Today was spent traveling, which is to say, also waiting to travel. I drove to Duluth and caught the shuttle to Minneapolis (and had a nice nap– I recommend it), then hung out at Terminal 2 for an interminable amount of time. (Kidding. But there was a 4 hour delay, so obscenely expensive snacks were purchased).
But here’s the delight: as we were finally in line to board, a fellow Portland-bound stranger came up to me. “Are we boarding? Because I have a beer, and I’m wondering if I need to finish it now.” I said it didn’t seem like a big hurry, but probably he shouldn’t order another.
Ten minutes later, I hadn’t moved forward at all, and they started to de-board the plane– not a good sign. The announcement came over the speakers: “Due to staff scheduling we don’t have a full crew. We need two pilots and don’t have them.” They said something about 7:30, and since it was 6:45, we all walked away. Or, I did, anyway.
I realize now, a whole day after this happened, that what they likely said was we could hopefully take off at 7:30. And of course everyone boards pretty well in advance. But all I heard was a time over four hours after we were supposed to leave, and time is funny and stretchy at an airport, so I went over to the bar and found the guy (Dave, and his partner, Gina, and their drinking acquaintance, Patrick) to tell them there was no need to hurry up.
They invited me to join them… and after a little hemming and hawing, I did. (You acclimate to airport prices surprisingly fast, but I still had sticker shock later at my $10.26 cider). We chatted, they pondered what Sun Country was going to do with a plane full of drunk people (there had been delays all day), I had three sips of my cider, and then we peered over to see if anything was happening at our gate which was looking suspiciously empty.
Dave went to look, and then all of a sudden we were hurriedly paying our tabs because EVERYONE ELSE WAS ON BOARD. Dave was holding the gate!
Though I grew up in the thick of my teetotaling Baptist relatives, namely my grandma, I am still deeply Midwestern, and I could hear my grandma’s voice reminding me that “we don’t waste food” and “there are starving children in Africa,” so I downed the pounder of cider, apologized to the attendant who checked my ticket, (“People listen too closely,” she muttered. Well, when you announce things on a loudspeaker…), and squeezed into my seat.
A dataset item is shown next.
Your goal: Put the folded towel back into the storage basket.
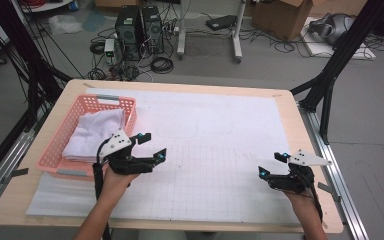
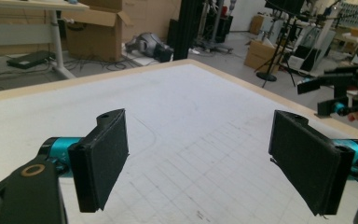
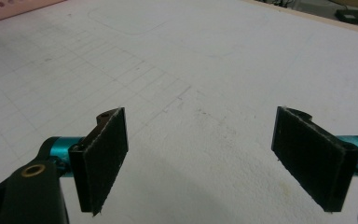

It’s a flight experience I’ve never had before, but would be up for again (though our row had no window and I wondered, perhaps foolishly, if, like in a car, I ought to be looking outside in case of motion sickness). To my cousin’s disappointment, I was fully sober three hours later when we landed, and only seemed drunk to my aunt when we pulled in at the cottage on the Pacific coast because I’d been napping on the drive and by my Minnesota body clock it was 2:00 a.m.
It was fun to be both a relaxed traveler and an impulsive one, especially after starting the day with irrelevant anxiety. It felt good to be self-sufficient, to not be catching a connecting flight or otherwise motivated to rail against my cheap airline’s disorder; to sit and write and watch a movie and be in the easy state of Can’t Do Anything About It So No Use Stressing. And then to connect with strangers I will likely never see again, to be part of their story and have them be part of mine, and to experience lift off in a slightly altered state– a very apt expression of the wonderful strangeness of modern travel.